From the first line of the data below, repeat each line exactly until you reach the line with "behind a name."; include that line too.
______________________________
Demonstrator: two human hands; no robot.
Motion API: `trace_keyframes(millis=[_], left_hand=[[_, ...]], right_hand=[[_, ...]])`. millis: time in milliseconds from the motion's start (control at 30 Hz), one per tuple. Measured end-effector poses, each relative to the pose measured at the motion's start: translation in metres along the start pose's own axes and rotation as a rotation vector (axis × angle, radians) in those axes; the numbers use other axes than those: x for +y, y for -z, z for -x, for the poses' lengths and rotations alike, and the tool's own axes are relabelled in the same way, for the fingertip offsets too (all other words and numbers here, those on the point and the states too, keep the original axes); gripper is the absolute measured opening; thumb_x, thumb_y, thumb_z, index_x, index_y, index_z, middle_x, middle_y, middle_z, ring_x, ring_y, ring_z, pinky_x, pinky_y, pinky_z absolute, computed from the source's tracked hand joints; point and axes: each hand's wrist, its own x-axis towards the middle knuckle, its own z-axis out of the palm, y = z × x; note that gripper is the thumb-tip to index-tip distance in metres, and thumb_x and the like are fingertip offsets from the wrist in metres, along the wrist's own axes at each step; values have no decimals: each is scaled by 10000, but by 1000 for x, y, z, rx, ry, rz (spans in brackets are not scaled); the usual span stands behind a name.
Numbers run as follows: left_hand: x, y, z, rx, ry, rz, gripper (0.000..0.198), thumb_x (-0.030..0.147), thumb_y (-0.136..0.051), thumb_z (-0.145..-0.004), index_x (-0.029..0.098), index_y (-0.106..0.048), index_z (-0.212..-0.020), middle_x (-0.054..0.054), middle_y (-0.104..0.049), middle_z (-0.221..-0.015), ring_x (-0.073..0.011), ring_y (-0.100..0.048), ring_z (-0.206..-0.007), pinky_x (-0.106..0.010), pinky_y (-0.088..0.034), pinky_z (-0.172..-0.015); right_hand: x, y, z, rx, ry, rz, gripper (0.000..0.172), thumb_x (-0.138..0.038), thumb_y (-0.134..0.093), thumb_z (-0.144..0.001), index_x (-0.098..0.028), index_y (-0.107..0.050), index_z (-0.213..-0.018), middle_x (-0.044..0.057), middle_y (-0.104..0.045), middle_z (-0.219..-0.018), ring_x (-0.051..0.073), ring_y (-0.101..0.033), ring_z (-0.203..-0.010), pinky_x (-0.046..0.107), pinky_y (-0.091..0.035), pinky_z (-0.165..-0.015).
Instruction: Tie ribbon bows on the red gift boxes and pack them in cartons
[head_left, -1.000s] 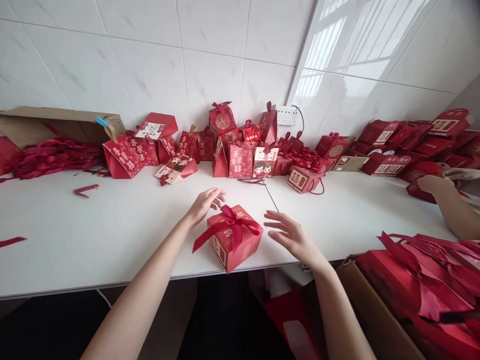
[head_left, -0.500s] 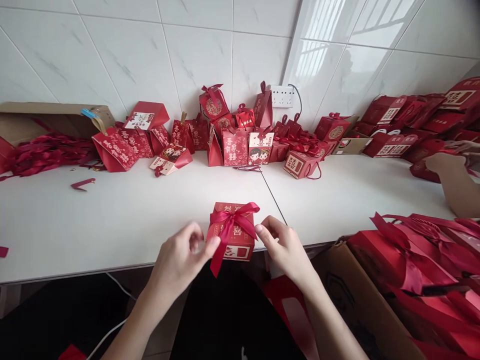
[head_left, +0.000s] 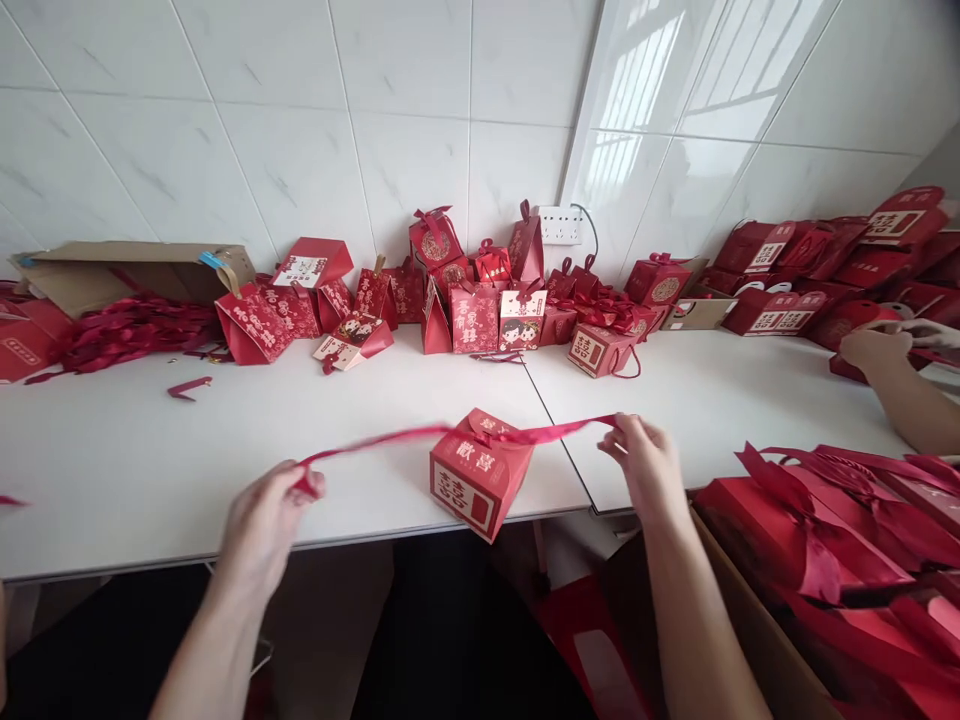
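Head view: left hand [head_left: 262,515] and right hand [head_left: 649,470] pinch ribbon [head_left: 555,433]; a carton [head_left: 754,605] holds red boxes [head_left: 757,522].

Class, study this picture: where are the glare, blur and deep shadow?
Head view: window-like glare streaks the wall at upper right; head view: the left hand and left stretch of the ribbon look smeared, probably by motion, while print on the front of the box reads crisper; head view: deep shadow fills much of the space under the table.
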Motion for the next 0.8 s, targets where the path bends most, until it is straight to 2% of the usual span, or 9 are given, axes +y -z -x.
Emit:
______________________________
## Task output
Demonstrator: two human hands; no robot.
Motion API: `trace_keyframes(millis=[_], left_hand=[[_, ...]], right_hand=[[_, ...]])`. millis: time in milliseconds from the motion's start (control at 30 Hz), one per tuple. Measured end-effector poses, each relative to the pose measured at the motion's start: translation in metres along the start pose's own axes and rotation as a rotation vector (axis × angle, radians) in those axes; the numbers use other axes than those: x for +y, y for -z, z for -x, for the poses' lengths and rotations alike, and the tool's own axes are relabelled in the same way, for the fingertip offsets too (all other words and numbers here, those on the point and the states too, keep the original axes); gripper is the absolute measured opening; thumb_x, thumb_y, thumb_z, index_x, index_y, index_z, middle_x, middle_y, middle_z, ring_x, ring_y, ring_z, pinky_x, pinky_y, pinky_z absolute, computed from the source's tracked hand joints; point and axes: each hand's wrist, its own x-axis towards the middle knuckle, its own z-axis out of the palm, y = z × x; note that gripper is the thumb-tip to index-tip distance in metres, and thumb_x and the like are fingertip offsets from the wrist in metres, along the wrist's own axes at each step; values have no decimals: each is scaled by 10000, but by 1000 for x, y, z, rx, ry, rz (spans in brackets are not scaled); the usual span stands behind a name.

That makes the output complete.